Selain itu, juga akan tampil perform arts dari Martahan Sitohang yang kini berdomisili di Jakarta. Martahan Sitohang sendiri baru-baru ini meraih penghargaan dari MURI  untuk penampilan gondang terbanyak se Indonesia. Martahan akan menampilkan beberapa reportoar musik Simalungun. Sekaligus ia juga akan share tentang pengalamannya yang berjuang memasukkan musik  Batak dari gereja ke gereja yang ada di Jakarta.
Sedangkan pada 28 Oktober, Jong Bataks Arts Festival akan dibuka dengan karnaval (pawai budaya) yang berlangsung mulai pukul 10 pagi. Pawai budaya akan diikuti ratusan pelajar dan pemuda yang mengambil titik keberangkatan dari Taman Budaya Sumatera Utara menuju Lapangan Merdeka-Lapangan Benteng- dan kembali ke Taman Budaya Sumatera Utara. Sore harinya tepat pukul 15.00 akan dipentaskan Opera Jong Batak untuk sesi pertama. Sedangkan sesi kedua (pada hari yang sama) Opera Jong Bataks akan berlangsung pada pukul 19.30. Opera Jong Bataks ini akan dimainkan sekitar 150 orang, yang terbagi atas pelakon, pemusik dan penari. Mereka antara lain gabungan para pelajar dari Binjai, mahasiswa Unimed dan mahasiswa Nommensen.

Satir Markombur
Sebelumnya di hari kedua, Jong Bataks Arts Festival diisi dengan “markombur” yang membahas soal status versus eksistensi seniman. Dalam ngobrol ngalur ngidul itu, terbersit bagaimana status seniman “tidak dianggap”.

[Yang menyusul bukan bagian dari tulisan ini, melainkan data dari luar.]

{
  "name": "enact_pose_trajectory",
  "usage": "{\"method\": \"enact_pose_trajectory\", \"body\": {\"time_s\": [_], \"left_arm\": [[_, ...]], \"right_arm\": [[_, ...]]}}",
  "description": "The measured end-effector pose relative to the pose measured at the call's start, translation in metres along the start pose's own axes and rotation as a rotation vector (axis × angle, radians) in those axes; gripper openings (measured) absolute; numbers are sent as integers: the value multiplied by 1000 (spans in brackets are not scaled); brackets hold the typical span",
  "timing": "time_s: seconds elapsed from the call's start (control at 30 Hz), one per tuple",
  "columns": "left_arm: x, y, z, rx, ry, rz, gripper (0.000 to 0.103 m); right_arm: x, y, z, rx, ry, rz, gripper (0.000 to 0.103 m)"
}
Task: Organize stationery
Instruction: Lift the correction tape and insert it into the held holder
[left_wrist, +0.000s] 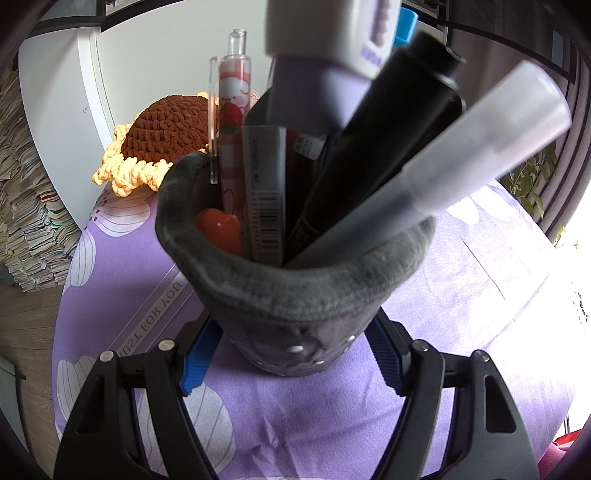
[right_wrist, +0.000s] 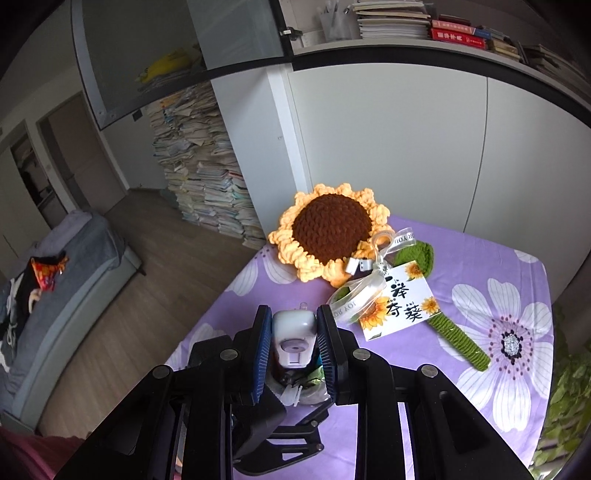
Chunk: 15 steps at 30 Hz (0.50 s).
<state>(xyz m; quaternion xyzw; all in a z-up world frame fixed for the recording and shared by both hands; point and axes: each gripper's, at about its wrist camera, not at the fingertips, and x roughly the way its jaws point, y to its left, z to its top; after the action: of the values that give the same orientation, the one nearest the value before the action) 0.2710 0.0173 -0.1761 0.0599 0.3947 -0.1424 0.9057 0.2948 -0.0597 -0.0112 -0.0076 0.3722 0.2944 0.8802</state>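
Observation:
In the left wrist view my left gripper (left_wrist: 291, 354) is shut on a grey felt pen holder (left_wrist: 295, 291) standing on the purple cloth. The holder is packed with pens: a pink strawberry pen (left_wrist: 232, 122), a black marker (left_wrist: 373, 147), a frosted pen (left_wrist: 443, 177), a barcoded ruler (left_wrist: 266, 192) and an orange item (left_wrist: 218, 229). A white and lilac correction tape (left_wrist: 332, 29) hangs above the holder. In the right wrist view my right gripper (right_wrist: 293, 332) is shut on that white correction tape (right_wrist: 293, 332), directly over the holder, which is mostly hidden.
A crocheted sunflower (right_wrist: 328, 229) with a green stem (right_wrist: 458, 339) and a white gift card (right_wrist: 395, 306) lies on the purple flowered tablecloth (right_wrist: 498, 266). White cabinet doors (right_wrist: 388, 147) stand behind the table. Stacked papers (right_wrist: 207, 166) and a bed (right_wrist: 55, 280) are to the left.

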Motion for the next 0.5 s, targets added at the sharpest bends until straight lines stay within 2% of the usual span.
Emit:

“Kalau pelukis kan lebih kaya dibanding PNS. Bisa punya rumah dan mobil banyak. Ya, paling tidak di atas kanvas,” celoteh Fredico Purba, seorang pelukis dari Unimed.
Hendra Ginting yang berprofesi sebagai musisi jalanan tak mau kalah. Pemuda bersuara serak ini berceloteh. “Kalau kami pengamen ini gak kalah dari karyawan. Makan enak setiap hari. Siap makan nyanyi, siap nyanyi makan,” kelakar Hendra.
Kelakar Hendra ditimpali Andi Siahaan, seorang fotografer. Andi Siahaan mengaku mulai merasakan stigma negatif masyarakat terhadap seniman.
“Ia sudah ditanya-tanya. Kerjamu apa? Kantormu dimana? Ya kujawab aja, kantorku adalah alam semesta,” jelas Andi terpingkal-pingkal.
Ngalur ngidul itu pun menyerempet ke masalah psikologi, sosial, politik dan ekonomi bangsa ini. Menurut Direktur RKI, Jones Gultom yang ikut markombur, masyarakat kita sedang sakit. Tidak tahu lagi menjalani hidup senang. “Seniman jangan mau ikut-ikutan sakit. Caranya ya tetap harus berkaya,” jelas Jones.